■ Exercise objective:
Reading the records below, find how many lines include the word "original" and give that number alone.

■ Exercise inputs:
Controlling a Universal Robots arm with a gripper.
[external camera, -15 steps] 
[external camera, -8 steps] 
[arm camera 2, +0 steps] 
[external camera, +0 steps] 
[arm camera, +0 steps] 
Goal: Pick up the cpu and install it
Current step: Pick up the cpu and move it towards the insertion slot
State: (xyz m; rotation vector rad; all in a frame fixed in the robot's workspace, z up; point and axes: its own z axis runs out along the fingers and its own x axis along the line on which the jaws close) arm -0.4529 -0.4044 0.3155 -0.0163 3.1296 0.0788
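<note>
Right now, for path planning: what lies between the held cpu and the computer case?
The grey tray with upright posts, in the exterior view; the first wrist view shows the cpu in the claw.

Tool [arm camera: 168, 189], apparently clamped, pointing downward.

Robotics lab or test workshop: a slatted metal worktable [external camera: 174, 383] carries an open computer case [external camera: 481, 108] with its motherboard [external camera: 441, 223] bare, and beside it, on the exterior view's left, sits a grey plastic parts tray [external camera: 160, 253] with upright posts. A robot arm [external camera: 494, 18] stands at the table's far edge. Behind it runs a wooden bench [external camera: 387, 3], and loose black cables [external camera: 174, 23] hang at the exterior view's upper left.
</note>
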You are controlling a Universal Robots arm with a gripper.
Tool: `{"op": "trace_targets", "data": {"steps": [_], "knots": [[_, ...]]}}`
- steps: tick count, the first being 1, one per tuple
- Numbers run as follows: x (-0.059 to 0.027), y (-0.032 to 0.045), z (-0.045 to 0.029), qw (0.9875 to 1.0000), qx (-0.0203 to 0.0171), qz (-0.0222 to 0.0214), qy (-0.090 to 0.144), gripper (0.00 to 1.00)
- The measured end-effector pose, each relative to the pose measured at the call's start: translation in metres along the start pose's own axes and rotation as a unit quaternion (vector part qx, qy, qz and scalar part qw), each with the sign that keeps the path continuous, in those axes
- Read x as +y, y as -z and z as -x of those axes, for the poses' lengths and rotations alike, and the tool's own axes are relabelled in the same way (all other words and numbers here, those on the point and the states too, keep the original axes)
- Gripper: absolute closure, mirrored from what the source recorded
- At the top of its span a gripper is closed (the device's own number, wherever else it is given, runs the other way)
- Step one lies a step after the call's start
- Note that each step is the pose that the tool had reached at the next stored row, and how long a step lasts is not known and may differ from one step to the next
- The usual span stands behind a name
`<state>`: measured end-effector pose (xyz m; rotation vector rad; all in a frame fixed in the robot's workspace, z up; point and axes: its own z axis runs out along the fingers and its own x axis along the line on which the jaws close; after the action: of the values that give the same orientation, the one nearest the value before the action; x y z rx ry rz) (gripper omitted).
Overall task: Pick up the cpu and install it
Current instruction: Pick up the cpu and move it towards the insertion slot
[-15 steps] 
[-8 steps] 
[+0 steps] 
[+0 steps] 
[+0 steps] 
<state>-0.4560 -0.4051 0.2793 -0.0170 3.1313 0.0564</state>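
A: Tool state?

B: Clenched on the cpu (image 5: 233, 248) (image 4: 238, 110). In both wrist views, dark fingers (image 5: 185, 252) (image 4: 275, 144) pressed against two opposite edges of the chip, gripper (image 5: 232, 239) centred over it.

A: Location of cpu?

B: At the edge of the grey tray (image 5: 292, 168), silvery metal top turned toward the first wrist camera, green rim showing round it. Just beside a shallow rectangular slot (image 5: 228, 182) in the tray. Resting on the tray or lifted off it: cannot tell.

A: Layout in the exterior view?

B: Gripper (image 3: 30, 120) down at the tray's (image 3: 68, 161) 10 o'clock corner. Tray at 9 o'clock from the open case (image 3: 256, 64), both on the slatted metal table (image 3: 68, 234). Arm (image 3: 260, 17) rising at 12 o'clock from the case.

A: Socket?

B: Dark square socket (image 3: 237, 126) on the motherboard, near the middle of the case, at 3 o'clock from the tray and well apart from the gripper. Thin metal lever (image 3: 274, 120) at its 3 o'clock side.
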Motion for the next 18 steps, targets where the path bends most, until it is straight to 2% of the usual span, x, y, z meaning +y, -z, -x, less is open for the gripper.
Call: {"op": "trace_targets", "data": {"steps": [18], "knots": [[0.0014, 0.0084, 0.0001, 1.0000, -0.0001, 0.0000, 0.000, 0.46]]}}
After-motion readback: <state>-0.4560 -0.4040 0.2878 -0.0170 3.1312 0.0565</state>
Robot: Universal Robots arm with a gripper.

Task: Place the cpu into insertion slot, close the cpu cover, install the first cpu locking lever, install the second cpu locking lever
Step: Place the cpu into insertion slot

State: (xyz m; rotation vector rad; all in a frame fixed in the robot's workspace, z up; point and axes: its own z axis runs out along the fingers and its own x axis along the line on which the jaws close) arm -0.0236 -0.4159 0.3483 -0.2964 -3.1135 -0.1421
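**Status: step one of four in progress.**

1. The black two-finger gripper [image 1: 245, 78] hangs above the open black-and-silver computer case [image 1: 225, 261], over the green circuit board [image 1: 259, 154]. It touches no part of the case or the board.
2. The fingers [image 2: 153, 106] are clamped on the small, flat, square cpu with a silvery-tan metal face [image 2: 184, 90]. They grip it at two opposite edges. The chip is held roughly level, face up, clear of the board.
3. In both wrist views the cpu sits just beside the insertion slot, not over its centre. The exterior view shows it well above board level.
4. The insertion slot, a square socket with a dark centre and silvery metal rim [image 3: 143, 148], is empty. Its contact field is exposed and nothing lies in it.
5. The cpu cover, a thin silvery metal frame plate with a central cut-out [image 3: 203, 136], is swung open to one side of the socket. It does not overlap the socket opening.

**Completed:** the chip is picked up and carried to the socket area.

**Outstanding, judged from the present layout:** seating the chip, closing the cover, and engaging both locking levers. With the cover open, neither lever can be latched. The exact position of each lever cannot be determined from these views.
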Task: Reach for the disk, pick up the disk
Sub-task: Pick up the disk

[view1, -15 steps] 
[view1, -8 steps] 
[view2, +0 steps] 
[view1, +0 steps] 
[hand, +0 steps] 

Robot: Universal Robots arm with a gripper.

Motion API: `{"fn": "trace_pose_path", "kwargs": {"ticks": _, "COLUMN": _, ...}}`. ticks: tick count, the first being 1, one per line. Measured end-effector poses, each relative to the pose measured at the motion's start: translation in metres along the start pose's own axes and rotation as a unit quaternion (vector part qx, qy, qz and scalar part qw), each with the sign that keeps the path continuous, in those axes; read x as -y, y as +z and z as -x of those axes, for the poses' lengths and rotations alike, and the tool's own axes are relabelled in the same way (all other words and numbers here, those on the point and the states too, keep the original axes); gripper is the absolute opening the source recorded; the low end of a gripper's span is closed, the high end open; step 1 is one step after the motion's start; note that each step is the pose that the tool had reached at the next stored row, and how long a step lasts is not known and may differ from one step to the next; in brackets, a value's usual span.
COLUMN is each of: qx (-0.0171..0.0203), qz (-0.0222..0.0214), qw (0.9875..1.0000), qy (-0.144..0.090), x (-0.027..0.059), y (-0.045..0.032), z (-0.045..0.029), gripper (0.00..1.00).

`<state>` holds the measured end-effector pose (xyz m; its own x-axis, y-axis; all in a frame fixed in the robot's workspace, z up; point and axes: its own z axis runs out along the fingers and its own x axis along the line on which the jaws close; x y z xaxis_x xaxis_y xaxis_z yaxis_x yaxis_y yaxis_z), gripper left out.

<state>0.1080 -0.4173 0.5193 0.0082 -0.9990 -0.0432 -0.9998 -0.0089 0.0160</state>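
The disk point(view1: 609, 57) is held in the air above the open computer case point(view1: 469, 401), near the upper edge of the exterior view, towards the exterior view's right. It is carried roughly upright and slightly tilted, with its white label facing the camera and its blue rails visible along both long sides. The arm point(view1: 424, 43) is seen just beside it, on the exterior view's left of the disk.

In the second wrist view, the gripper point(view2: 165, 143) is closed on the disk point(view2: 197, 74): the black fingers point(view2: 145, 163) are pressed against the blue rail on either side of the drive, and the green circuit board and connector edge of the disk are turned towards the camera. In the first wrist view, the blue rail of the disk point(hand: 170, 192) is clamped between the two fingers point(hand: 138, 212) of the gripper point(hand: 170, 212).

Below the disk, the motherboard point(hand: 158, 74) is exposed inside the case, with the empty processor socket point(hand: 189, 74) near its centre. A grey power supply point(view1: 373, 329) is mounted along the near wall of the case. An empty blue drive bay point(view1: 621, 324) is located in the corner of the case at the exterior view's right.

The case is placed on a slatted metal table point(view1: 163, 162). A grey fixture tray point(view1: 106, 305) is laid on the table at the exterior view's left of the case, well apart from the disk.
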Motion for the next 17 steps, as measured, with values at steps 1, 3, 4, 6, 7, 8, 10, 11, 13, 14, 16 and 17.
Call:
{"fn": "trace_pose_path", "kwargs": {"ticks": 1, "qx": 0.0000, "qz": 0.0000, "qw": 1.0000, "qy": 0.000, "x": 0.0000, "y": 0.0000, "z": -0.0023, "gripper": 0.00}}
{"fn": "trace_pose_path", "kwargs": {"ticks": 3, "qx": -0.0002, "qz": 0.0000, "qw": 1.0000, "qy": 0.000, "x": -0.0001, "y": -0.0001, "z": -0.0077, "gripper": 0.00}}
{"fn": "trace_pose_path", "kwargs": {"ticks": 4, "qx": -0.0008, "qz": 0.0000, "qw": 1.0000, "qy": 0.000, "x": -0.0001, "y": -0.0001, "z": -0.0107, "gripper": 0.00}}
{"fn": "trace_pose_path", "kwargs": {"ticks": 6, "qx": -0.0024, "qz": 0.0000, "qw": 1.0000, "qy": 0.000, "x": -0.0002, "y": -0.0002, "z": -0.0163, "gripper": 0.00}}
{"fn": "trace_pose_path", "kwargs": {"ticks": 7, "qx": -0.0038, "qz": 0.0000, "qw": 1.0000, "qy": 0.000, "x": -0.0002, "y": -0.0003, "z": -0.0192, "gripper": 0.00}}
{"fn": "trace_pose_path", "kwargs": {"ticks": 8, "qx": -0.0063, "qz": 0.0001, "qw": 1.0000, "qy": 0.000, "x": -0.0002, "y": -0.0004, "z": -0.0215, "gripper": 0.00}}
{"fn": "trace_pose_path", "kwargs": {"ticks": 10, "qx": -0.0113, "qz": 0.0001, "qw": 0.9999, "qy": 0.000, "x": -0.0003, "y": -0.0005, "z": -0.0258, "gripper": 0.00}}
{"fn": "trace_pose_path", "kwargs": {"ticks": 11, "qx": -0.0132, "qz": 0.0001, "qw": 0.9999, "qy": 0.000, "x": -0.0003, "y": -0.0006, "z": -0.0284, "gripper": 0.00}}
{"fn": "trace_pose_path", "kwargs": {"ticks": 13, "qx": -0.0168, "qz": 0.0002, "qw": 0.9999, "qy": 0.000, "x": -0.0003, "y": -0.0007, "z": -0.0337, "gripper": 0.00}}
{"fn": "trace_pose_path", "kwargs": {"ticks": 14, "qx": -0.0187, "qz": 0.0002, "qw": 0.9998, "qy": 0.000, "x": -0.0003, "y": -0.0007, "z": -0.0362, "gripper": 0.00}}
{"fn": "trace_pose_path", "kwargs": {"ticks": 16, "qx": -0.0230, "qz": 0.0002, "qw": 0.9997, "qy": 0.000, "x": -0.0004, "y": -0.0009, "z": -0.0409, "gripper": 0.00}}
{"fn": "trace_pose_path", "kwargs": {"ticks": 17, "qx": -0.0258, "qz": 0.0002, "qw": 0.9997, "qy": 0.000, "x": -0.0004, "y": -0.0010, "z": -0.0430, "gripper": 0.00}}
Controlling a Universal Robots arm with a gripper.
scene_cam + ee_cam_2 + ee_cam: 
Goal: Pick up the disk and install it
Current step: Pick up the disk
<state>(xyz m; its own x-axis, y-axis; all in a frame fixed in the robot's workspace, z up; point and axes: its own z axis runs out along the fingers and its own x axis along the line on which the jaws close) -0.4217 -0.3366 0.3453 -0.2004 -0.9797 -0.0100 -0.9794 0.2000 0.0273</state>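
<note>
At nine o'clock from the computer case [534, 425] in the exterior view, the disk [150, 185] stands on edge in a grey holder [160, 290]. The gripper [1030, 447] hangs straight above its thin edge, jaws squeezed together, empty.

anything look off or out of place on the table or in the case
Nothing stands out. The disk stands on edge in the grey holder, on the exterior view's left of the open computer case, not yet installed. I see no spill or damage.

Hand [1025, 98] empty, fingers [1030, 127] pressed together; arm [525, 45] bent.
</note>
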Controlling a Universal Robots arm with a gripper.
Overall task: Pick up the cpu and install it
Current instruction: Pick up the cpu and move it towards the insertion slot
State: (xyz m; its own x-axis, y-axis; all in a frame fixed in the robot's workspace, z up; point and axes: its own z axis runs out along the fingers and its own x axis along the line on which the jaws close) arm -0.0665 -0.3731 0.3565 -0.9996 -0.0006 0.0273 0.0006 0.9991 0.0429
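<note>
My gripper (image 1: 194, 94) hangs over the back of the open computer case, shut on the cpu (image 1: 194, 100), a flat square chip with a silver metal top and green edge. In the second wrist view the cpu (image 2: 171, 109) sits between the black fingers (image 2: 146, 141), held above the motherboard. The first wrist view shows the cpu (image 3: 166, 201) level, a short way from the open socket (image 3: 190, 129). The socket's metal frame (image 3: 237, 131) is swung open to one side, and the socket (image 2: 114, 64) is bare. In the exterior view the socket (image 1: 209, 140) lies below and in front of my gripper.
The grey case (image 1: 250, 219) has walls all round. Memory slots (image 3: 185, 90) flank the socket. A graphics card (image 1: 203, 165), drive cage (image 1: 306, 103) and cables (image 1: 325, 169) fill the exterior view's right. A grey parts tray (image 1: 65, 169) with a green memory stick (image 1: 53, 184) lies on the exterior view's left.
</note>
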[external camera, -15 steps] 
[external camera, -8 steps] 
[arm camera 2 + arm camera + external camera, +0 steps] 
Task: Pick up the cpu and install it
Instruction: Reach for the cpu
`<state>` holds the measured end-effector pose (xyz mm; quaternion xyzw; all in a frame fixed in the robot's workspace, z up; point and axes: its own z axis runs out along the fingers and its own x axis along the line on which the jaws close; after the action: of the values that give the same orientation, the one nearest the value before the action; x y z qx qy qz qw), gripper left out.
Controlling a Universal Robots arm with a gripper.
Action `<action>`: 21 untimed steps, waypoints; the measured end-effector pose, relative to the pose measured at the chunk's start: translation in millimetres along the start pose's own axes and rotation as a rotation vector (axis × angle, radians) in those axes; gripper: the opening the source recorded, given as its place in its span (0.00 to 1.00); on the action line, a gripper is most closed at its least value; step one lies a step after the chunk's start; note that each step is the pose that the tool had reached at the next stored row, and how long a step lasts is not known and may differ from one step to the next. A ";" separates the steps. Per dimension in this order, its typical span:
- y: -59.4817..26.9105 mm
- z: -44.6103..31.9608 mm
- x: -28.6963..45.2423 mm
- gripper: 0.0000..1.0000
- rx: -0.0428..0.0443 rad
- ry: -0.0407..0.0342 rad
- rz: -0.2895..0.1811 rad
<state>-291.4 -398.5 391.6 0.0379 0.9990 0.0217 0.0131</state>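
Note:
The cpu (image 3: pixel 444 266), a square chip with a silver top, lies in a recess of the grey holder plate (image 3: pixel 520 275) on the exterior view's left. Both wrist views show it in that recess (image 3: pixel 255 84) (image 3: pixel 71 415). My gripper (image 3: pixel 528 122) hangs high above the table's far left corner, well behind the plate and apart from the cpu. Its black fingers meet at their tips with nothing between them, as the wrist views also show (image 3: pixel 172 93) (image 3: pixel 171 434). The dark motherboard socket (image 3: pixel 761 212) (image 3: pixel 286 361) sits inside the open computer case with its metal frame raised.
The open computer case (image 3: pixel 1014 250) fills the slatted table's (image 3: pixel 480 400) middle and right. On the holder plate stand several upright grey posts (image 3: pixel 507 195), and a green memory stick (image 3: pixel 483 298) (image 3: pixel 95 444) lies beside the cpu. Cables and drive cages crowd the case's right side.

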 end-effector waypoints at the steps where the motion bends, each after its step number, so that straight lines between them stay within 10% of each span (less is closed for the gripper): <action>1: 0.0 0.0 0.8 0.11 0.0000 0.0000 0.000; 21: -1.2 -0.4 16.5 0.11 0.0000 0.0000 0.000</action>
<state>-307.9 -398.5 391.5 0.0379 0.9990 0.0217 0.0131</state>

■ Your response:
2